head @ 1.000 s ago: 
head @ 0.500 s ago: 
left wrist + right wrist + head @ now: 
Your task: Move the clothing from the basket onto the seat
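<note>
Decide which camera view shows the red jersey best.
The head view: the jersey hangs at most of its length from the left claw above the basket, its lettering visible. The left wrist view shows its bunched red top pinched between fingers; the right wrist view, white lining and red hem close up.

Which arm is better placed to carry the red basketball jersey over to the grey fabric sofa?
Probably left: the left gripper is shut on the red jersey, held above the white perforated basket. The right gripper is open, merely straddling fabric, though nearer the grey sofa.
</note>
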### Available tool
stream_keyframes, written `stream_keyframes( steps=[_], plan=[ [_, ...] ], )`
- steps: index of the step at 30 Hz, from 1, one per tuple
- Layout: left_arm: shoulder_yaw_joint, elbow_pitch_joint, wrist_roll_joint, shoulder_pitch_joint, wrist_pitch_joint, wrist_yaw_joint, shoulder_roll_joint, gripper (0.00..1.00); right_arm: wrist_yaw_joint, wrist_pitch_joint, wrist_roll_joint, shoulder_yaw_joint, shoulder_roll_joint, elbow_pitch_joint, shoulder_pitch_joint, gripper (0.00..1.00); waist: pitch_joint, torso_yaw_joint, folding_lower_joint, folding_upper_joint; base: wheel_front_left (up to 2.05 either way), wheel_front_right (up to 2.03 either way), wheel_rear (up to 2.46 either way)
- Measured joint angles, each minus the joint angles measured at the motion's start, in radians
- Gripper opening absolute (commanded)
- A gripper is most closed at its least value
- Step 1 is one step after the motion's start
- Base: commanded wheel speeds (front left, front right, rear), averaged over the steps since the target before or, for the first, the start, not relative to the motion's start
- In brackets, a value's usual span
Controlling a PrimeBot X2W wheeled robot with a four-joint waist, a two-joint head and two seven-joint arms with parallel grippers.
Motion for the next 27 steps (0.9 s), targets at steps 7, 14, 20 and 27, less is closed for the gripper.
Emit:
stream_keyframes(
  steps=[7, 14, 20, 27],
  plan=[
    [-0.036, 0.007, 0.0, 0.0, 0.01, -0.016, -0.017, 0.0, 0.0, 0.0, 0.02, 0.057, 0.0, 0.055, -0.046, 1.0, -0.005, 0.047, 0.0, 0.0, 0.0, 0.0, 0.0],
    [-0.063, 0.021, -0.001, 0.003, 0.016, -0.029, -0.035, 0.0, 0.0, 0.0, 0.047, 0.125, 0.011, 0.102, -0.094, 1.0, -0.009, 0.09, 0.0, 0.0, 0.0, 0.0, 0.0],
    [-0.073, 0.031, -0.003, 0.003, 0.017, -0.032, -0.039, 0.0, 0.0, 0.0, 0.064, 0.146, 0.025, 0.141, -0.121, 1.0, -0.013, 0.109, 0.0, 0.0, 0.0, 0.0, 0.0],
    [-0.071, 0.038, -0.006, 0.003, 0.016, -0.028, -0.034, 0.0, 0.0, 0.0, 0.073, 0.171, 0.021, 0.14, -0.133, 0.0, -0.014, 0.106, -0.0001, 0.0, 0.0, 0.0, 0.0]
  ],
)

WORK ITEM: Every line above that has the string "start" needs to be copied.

OUTPUT:
- Measured joint angles, each minus the joint angles measured at the motion's start, in radians
- Step 1 is one step after the motion's start
- Base: commanded wheel speeds (front left, front right, rear), averaged over the steps since the target before or, for the first, the start, not relative to the motion's start

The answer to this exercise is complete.